Cleaning English Abstracts of Scientific Publications
Michael E. Rose, Nils A. Herrmann, Sebastian Erhardt
TL;DR
The paper tackles the problem of clutter in English scientific abstracts, which can distort downstream analyses and embeddings. It introduces an open-source Abstract Cleaner that uses spaCy-based named-entity recognition to identify and remove clutter as REM spans, trained on 9,000 Scopus abstracts with manual labeling. The approach is conservative and precise, achieving high token-level performance (precision 0.973, recall 0.919, F1 0.945) and improving the information content of fixed-length embeddings, with observed shifts in similarity rankings after cleaning. The tool is publicly available on Huggingface, runs quickly, and provides practical guidance and code for decluttering abstracts in real-world pipelines.
Abstract
Scientific abstracts are often used as proxies for the content and thematic focus of research publications.
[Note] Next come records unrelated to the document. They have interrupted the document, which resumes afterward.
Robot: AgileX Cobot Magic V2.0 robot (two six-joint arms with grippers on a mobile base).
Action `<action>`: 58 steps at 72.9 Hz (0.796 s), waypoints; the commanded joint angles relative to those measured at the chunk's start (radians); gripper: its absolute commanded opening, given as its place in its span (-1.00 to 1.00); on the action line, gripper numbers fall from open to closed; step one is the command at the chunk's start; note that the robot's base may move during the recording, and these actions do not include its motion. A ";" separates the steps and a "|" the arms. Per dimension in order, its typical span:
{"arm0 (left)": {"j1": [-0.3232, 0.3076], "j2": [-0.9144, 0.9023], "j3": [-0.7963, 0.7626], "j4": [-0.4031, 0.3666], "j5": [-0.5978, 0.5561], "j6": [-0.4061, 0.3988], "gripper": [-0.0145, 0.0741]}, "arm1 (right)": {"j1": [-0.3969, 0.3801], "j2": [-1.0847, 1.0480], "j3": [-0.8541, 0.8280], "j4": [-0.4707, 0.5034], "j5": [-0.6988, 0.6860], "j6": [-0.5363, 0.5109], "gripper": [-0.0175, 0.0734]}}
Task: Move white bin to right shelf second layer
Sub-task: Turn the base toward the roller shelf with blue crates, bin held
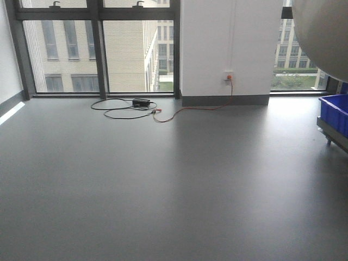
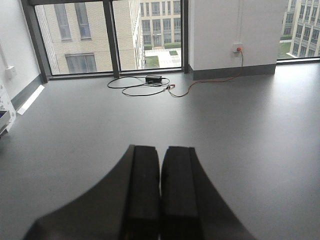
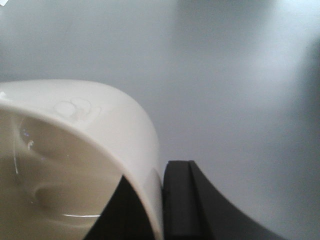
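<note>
Closest to the right wrist camera is the right claw (image 3: 150, 172), and it is clamped on the white bin (image 3: 75, 130). One black finger (image 3: 182, 200) presses on the outside of the bin's wall. The other finger sits inside the bin. The thin wall is squeezed between them. The bin's open mouth faces this camera, and its shiny inside looks to have nothing in it.

From the front view the bin shows only as a big pale round shape, high in the top right corner (image 1: 321, 32). So it is up in the air on the robot's right side, well above the grey floor (image 1: 163, 190).

The left claw (image 2: 160, 150) has its two fingers pressed together with nothing between them. It hangs over bare floor and is not helping.

The right shelf with the little rollers is not in any picture. At the right edge there is only a blue crate (image 1: 334, 111) on a low metal frame. My guess is that the shelf lies further to the right, past the bin. If so, the right arm is the nearer one and already has the bin, so it needs to carry it that way and keep the bin level.
</note>
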 commanded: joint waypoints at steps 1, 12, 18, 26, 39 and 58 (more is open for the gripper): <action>-0.006 -0.014 0.037 0.000 -0.087 -0.005 -0.48 | -0.006 -0.001 -0.031 -0.006 -0.102 0.000 -0.49; -0.006 -0.014 0.037 0.000 -0.087 -0.005 -0.48 | -0.006 -0.001 -0.031 -0.006 -0.102 0.000 -0.49; -0.006 -0.014 0.037 0.000 -0.087 -0.005 -0.48 | -0.006 -0.001 -0.031 -0.006 -0.102 0.000 -0.49; -0.006 -0.014 0.037 0.000 -0.087 -0.005 -0.48 | -0.006 -0.001 -0.031 -0.006 -0.102 0.000 -0.49; -0.006 -0.014 0.037 0.000 -0.087 -0.005 -0.48 | -0.006 -0.001 -0.031 -0.006 -0.102 0.000 -0.49; -0.006 -0.014 0.037 0.000 -0.087 -0.005 -0.48 | -0.006 -0.001 -0.031 -0.006 -0.102 0.000 -0.49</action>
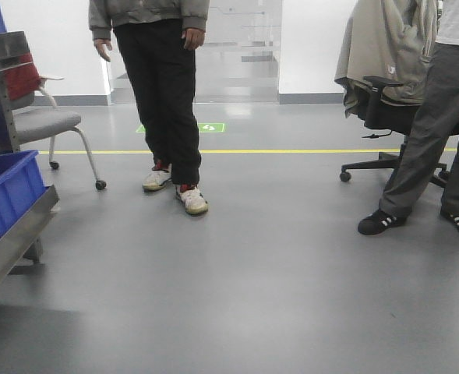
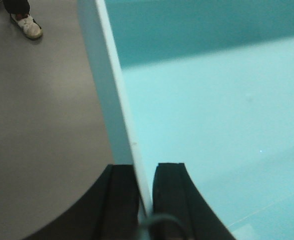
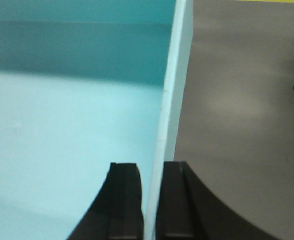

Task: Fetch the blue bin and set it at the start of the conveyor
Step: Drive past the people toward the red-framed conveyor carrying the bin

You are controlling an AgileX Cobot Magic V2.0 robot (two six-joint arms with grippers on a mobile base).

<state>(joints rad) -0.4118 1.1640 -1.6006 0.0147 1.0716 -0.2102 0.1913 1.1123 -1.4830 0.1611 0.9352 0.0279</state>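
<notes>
The blue bin (image 2: 211, 110), a light turquoise tub, is held up over the grey floor by both arms. In the left wrist view my left gripper (image 2: 146, 172) is shut on its left wall, one finger outside and one inside. In the right wrist view the blue bin (image 3: 72, 125) fills the left half, and my right gripper (image 3: 151, 170) is shut on its right wall the same way. The tub's inside looks empty. Neither the bin nor the grippers show in the front view. The conveyor start is out of view.
A steel shelf rail (image 1: 15, 238) with a dark blue ribbed bin (image 1: 7, 191) sits at the left. A person (image 1: 163, 86) stands ahead left; another person (image 1: 439, 132) and a black office chair (image 1: 385, 117) are right. A grey chair (image 1: 42, 117) stands far left.
</notes>
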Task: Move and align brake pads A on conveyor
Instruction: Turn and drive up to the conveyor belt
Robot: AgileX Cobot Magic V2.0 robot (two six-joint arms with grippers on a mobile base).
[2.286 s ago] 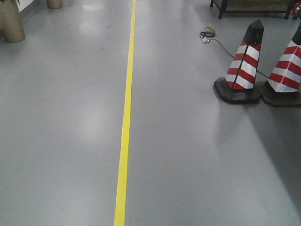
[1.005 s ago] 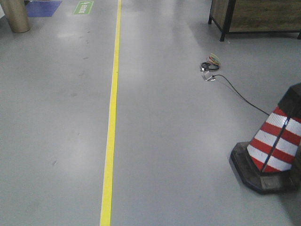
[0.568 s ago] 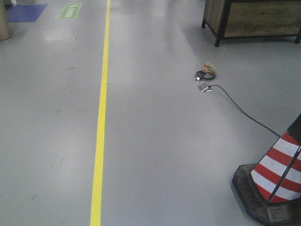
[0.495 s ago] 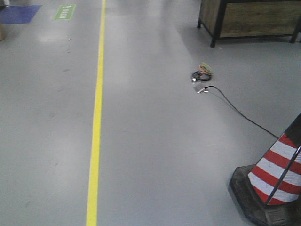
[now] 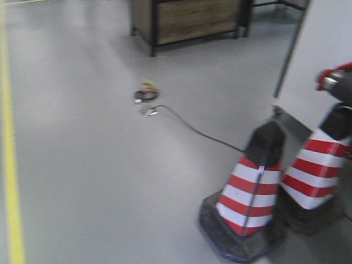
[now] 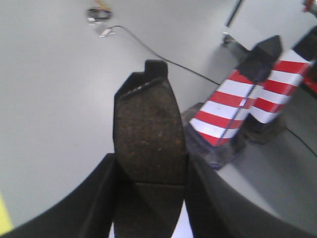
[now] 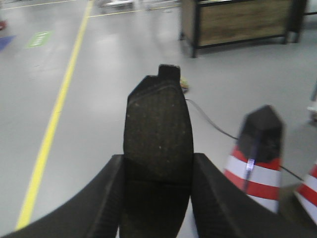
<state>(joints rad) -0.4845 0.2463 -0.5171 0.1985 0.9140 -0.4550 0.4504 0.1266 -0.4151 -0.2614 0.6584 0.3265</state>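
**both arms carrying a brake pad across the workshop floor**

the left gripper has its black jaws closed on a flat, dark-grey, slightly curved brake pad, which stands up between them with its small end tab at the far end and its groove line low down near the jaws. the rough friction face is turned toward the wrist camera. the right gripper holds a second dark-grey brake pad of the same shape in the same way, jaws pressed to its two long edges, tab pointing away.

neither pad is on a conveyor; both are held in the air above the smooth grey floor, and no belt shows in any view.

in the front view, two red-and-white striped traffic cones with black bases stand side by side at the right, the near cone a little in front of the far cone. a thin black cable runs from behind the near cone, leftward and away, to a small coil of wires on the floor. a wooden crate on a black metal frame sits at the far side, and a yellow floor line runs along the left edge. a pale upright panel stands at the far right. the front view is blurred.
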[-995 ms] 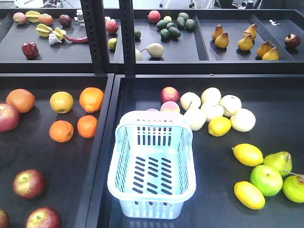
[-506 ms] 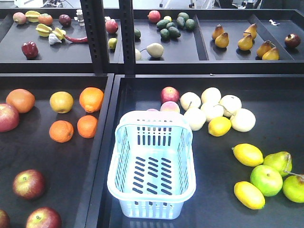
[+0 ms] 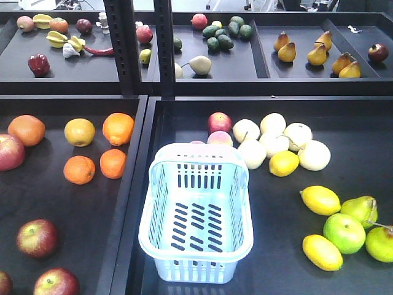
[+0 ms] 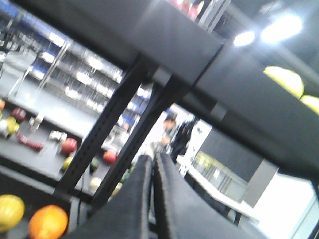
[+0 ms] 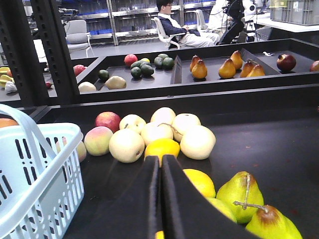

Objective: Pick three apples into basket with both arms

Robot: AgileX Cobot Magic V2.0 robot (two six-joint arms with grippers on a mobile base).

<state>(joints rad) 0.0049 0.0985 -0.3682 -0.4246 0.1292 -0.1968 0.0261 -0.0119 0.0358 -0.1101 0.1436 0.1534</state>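
Note:
Three dark red apples lie in the left tray's near corner: one, one, and one cut off by the frame edge. The pale blue basket stands empty in the right tray, and its near corner shows at the left of the right wrist view. Neither arm appears in the front view. My left gripper is shut and empty, pointing up at the shelf uprights in a blurred, tilted view. My right gripper is shut and empty, low over the right tray, just right of the basket.
A larger red apple and oranges lie in the left tray. Pale round fruit, lemons and green pears crowd the right tray. A black upright and a raised back shelf stand behind.

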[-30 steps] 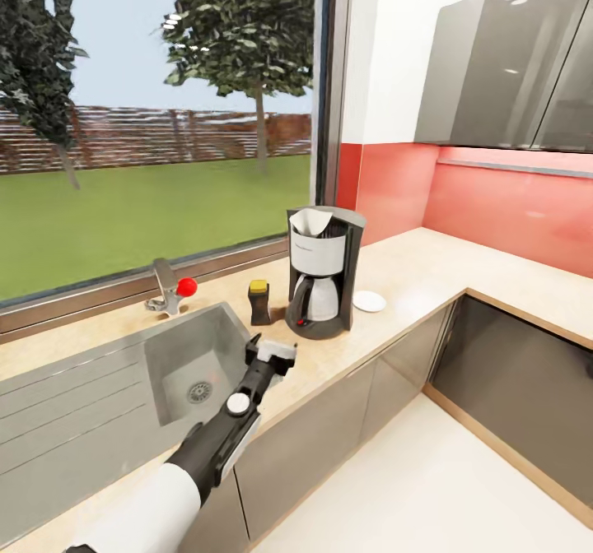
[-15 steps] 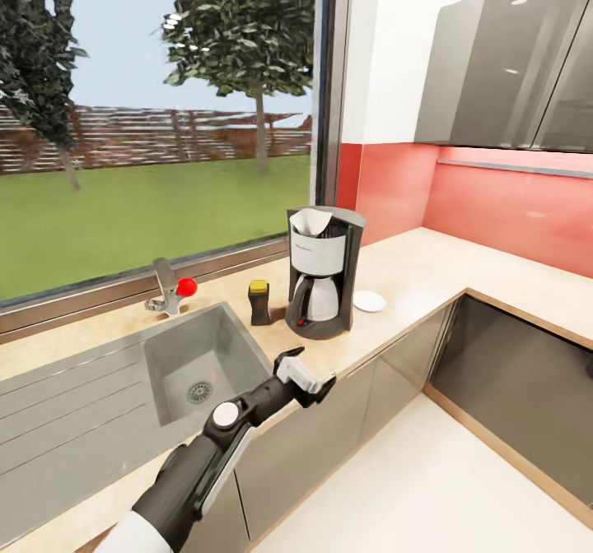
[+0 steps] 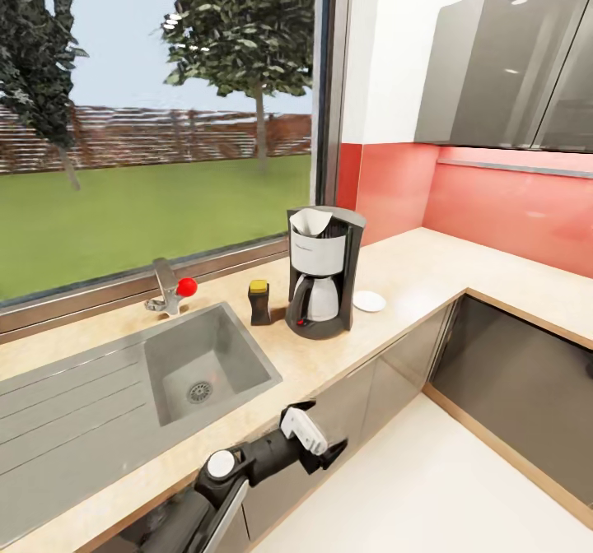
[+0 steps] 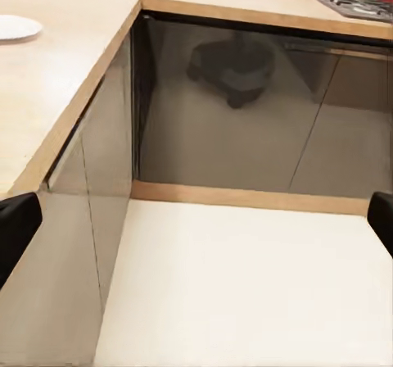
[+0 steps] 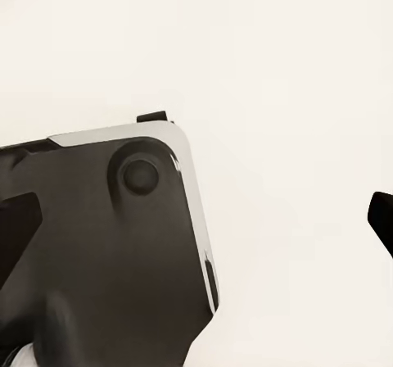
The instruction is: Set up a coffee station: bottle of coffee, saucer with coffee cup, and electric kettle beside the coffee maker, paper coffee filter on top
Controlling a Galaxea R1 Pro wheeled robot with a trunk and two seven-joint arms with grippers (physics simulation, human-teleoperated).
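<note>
Head view: coffee maker (image 3: pixel 324 283) w/ paper coffee filter (image 3: pixel 311 223) on top, near countertop's (image 3: pixel 395 269) front edge; coffee bottle (image 3: pixel 259 302) & saucer (image 3: pixel 369 300) flank it. Left gripper (image 3: pixel 317 434) fingers apart, empty; right gripper (image 5: pixel 196 219) apart too.

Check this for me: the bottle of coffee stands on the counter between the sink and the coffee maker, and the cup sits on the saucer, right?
Not quite. The head view shows the saucer bare, with no cup on it. The bottle of coffee does stand between the sink and the coffee maker.

red backsplash (image 3: pixel 494 199), perhaps glossy grey cabinets (image 3: pixel 511 67)
</note>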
However, a significant share of published abstracts contains extraneous information-such as publisher copyright statements, section headings, author notes, registrations, and bibliometric or bibliographic metadata-that can distort downstream analyses, particularly those involving document similarity or textual embeddings. We introduce an open-source, easy-to-integrate language model designed to clean English-language scientific abstracts by automatically identifying and removing such clutter. We demonstrate that our model is both conservative and precise, alters similarity rankings of cleaned abstracts and improves information content of standard-length embeddings.